Sin embargo, esa represión externa de los impulsos naturales desaparecía en los espacios propios, abiertos y no legislados por la cultura de los mayores: el lugar del juego. Y ahí el zurdo disponía de una libertad de expresión y expansión que le negaban en el aula y en la mesa. El chico escribía y comía con la derecha, pero en el potrero pateaba de zurda. Sólo -y orgullosamente- de zurda. Era el momento en que podía ser más libre en tanto espontáneo, donde se potenciaba -con el signo invertido- su diferencia: podía hacer lo que los otros no. En la escuela andaba a contramano, pero en el potrero los agarraba a todos a contrapié.
En términos descriptivos, de aptitud futbolera, no hay derechos (diestros) cerrados pero sí suele decirse, cada vez menos, de cierto wing o marcador -posiciones en donde más se nota- que es zurdo cerrado. Es decir: hombre de una sola pierna apta, la izquierda, mientras que la otra es “la de palo” y sólo le sirve para caminar.
Este tipo de jugador puede ser torpe, pero suele ser también terriblemente habilidoso. Y por las mismas razones: el zurdo “estructural” (no sólo natural) ya descripto, que encuentra su ámbito privilegiado en el potrero, tiene la orgullosa manía de utilizar sólo las habilidades de su restringida diferencia para resolver los problemas del juego. El resultado es singular: como un manco, como un pintor sin manos de Unicef, como un tuerto, al decidir disponer de una sola pierna, descarga sobre ella tareas múltiples, la obliga a hiperdesarrollarse en aptitudes que, repartidas o compartidas, lo convertirían acaso en un jugador más completo, pero no “diferente”.
El ejemplo mayor es la gambeta. El zurdo cerrado habilidoso es buen gambetedor. Y no gambetearía más si fuera ambidiestro sino que ha desarrollado esa aptitud precisamente por la necesidad de resolver problemas de espacios y perfil provocados por sus carencias…
Probablemente, la apoteosis de semejante desmesura sea la rabona. Sólo un zurdo excepcional en el manejo, como Diego o el imprevisible Bichi Borghi, ha podido convertir en recurso habitual una destreza casi de circo: la rabona fuerza el perfil en una sustitución lujosa y desafiante para hacer mejor lo mismo con medios imprevistos. Una definición de lo que hace a la belleza del fútbol.
Hay un tipo de jugador que suele (solía) aparecer muy joven y con la marca del potrero: hábil, liviano por régimen de vida y no de comidas, querendón con la pelota, gambeteador en zigzag, a menudo impreciso en la pegada, pero buen habilitador en la corta: el zurdito. Así, en diminutivo. Y los zurditos en general y en todos los sentidos -tal la categoría entre peyorativa y esperanzada: casi política, en general- son hoy una especie en peligro de extinción.

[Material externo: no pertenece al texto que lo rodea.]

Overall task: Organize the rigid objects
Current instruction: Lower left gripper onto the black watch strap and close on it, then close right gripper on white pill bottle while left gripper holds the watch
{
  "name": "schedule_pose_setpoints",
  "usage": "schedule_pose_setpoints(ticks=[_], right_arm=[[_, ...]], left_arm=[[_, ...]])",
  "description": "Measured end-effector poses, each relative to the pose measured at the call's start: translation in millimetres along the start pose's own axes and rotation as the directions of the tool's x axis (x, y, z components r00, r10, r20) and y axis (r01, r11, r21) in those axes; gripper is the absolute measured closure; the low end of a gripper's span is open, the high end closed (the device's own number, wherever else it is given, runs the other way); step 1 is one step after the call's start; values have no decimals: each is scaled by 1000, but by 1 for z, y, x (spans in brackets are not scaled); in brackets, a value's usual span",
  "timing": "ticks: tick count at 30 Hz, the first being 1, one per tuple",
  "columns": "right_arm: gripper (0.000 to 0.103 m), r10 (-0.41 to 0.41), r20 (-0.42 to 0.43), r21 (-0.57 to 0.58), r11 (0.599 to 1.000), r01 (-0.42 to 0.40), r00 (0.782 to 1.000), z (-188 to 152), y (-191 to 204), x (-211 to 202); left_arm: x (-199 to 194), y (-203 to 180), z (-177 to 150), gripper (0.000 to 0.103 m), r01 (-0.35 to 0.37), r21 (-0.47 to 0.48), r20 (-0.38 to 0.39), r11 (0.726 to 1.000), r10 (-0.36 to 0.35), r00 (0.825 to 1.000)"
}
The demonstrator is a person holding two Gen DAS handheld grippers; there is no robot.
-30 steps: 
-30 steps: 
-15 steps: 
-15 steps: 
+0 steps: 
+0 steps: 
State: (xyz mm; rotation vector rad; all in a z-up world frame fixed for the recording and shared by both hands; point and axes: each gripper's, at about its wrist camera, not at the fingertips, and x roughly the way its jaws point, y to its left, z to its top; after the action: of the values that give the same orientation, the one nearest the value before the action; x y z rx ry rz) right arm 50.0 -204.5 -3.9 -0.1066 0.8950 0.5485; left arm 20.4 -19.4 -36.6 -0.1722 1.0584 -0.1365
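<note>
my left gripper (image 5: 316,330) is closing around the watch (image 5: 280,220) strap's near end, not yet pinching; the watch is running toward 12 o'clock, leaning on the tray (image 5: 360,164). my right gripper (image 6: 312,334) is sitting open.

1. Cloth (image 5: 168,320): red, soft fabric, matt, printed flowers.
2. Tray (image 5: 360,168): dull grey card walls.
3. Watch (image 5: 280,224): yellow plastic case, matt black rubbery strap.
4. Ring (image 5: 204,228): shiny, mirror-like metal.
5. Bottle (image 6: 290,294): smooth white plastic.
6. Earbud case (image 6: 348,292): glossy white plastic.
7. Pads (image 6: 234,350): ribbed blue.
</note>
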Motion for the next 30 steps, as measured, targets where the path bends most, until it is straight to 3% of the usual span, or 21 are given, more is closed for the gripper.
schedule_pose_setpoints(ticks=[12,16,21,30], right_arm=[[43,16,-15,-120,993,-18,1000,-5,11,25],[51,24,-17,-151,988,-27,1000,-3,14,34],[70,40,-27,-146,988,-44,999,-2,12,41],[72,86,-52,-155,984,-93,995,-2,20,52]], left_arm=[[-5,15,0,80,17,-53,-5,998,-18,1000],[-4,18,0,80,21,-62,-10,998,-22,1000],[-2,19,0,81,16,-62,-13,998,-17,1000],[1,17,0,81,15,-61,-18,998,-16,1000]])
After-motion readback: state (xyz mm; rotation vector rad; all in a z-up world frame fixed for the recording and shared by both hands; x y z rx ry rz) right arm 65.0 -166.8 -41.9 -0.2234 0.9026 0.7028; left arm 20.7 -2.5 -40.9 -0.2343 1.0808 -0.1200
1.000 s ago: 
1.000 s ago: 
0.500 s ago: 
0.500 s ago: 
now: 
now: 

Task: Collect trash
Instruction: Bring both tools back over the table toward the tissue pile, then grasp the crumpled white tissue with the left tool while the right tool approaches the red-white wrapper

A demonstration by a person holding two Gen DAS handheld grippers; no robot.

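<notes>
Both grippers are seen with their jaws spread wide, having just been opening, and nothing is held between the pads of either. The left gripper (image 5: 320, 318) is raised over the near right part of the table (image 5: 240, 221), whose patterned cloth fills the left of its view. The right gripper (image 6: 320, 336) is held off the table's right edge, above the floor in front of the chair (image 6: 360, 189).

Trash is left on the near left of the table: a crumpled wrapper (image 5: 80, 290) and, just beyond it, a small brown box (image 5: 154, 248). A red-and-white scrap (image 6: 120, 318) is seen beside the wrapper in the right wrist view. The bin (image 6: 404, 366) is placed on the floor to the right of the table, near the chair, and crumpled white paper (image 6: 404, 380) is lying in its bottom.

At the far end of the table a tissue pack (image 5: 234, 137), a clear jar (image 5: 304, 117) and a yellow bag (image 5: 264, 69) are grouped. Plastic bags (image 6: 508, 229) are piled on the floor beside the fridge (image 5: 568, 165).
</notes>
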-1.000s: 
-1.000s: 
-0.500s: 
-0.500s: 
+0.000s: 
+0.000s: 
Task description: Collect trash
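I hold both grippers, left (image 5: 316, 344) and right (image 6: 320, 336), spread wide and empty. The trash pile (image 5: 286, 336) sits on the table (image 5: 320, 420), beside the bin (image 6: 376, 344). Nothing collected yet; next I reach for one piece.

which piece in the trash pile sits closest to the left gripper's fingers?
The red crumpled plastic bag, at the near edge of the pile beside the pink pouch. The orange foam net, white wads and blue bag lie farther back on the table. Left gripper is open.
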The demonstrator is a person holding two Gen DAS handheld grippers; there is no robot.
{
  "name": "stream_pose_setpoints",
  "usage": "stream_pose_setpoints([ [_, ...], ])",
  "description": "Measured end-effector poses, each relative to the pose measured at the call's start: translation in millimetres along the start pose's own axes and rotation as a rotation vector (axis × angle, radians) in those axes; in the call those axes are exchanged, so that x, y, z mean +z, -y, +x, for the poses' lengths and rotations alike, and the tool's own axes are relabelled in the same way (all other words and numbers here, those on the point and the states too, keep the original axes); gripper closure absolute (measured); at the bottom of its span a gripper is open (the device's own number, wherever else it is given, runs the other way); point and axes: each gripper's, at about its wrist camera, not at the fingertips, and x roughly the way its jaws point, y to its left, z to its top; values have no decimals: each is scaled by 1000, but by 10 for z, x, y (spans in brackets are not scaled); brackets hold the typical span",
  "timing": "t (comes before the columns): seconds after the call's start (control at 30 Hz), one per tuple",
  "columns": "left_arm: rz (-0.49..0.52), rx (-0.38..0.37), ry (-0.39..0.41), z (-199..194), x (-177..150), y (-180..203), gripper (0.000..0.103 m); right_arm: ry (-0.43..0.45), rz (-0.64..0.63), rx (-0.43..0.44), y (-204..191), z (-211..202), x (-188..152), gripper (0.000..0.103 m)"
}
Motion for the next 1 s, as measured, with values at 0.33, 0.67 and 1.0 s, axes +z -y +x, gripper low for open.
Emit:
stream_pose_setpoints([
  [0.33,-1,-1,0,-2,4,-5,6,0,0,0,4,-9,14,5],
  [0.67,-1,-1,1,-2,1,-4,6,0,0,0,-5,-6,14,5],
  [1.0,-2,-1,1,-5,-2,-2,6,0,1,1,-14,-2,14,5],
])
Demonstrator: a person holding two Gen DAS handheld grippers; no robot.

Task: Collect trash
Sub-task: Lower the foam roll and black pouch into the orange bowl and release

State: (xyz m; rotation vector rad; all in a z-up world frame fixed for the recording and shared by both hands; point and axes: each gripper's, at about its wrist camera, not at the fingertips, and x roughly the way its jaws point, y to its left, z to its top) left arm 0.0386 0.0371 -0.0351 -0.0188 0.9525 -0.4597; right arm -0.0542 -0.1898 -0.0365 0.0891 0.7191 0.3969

Hay explicaciones. Es difícil que con el auge de las escuelas de fútbol y las inferiores bajo control -sustitución del semillero espontáneo por el almácigo con riego, guías y fertilizantes- crezcan y se desarrollen zurditos gambeteadores, proyectos de otra cosa. Sí es posible formar chicos fuertes, que le peguen con las dos y tengan tempranas nociones de juego colectivo y y responsabilidades compartidas: se pueden construir, con material noble, muy buenos volantes o delanteros; no se puede sin embargo, y por definición, prever lo diferente.
En un tiempo que se jacta de las previsiones, el control programado y la muerte de las utopías y de la izquierda en general, vale la pena apostar unos boletos a la posibilidad de ver una rabona, algo diferente.
Texto extraído del libro Wing de metegol – Libros del rescoldo – 2004.